China’s U.S. Ambassador Blames South China Sea Turmoil on Pivot

Speaking at CSIS after the conclusion of CSIS’s day-long drumbeat for war, Cui Tiankai, the Chinese ambassador to the United States, gave a rather thorough response to Tuesday’s decision by the Arbitration Court.

“China rejects the court’s decision,” Cui said, because “the case violates the general practice on having the states themselves consent to proceed to arbitration.” Secondly, he noted, the court “exceeded its authorization since territorial issues are not subject to UNCLOS.” The decision to take the case was a matter of “professional incompetence’ and “questionable interpretation”. In addition, he added “it was not done in good faith.”  “UNCLOS,” he said, “calls for mutual cooperation and understanding. But this was an attempt to use the legal system for an extraneous purpose. It will also undermine the willingness of nations to engage in negotiations in order to resolve territorial disputes.”  “Abusing the arbitration procedures in this way will weaken the motivation of states to negotiate. It will intensify conflicts and even cause confrontation. In effect, it will undermine international law,” he said.

He then went on, regarding the deployment of U.S. warships to the region. “Sending these carriers and bombers is a manifestation of the law ‘might makes right’,” Cui said. “Therefore China has to oppose and reject it.
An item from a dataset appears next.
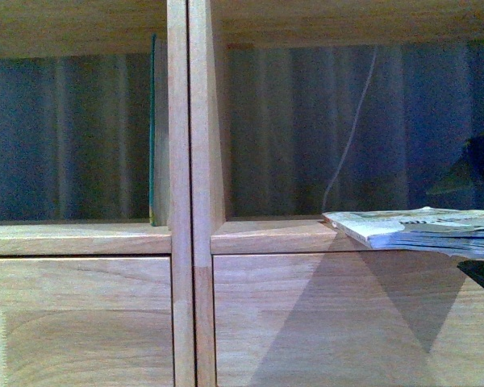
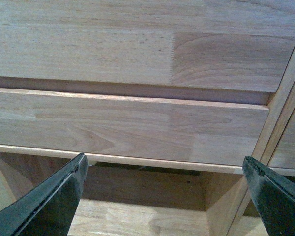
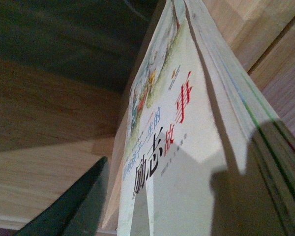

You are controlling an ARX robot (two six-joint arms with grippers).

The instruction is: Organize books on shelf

This is in the true spirit of international law. And if it happens to us, it could happen to anyone.” “China,” he said, “would not use international bodies in that way, but they would defend their sovereignty. Because if any country fails to defend its sovereignty, it has no dignity to speak of.”

And the problem did not begin with China, he said. China and other countries had been well on the way to overcome their differences. “The tensions started to rise five or six years ago when we started to hear about the ‘pivot’,” Cui said. “And has anybody benefited from this? I don’t think so. If economic growth is weakened, everybody will be hurt,” he warned. “And to those who hereby think they have a ‘free ride’ because of this, I urge them go to Iraq and to Syria and see how things worked out there. Be careful what you wish for,” he said.

Cui also noted that China was not the first, but rather the last country to build structures on the islands and reefs, which were in their territorial claims, and the facilities they built, like lighthouses, benefited all. On freedom of navigation he distinguished between freedom of navigation for commercial vessels, which have never been threatened by China, and military vessels.  “China supports the freedom of navigation for commercial vessels since commerce is extremely important for China. The deployment of naval warships, on the other hand, could actually threaten the freedom of navigation for commercial vessels.” “Negotiations and consultation offer the most successful way to resolve the issues,” Cui said. “Peace cannot be brought by a fleet of aircraft carriers,” he said.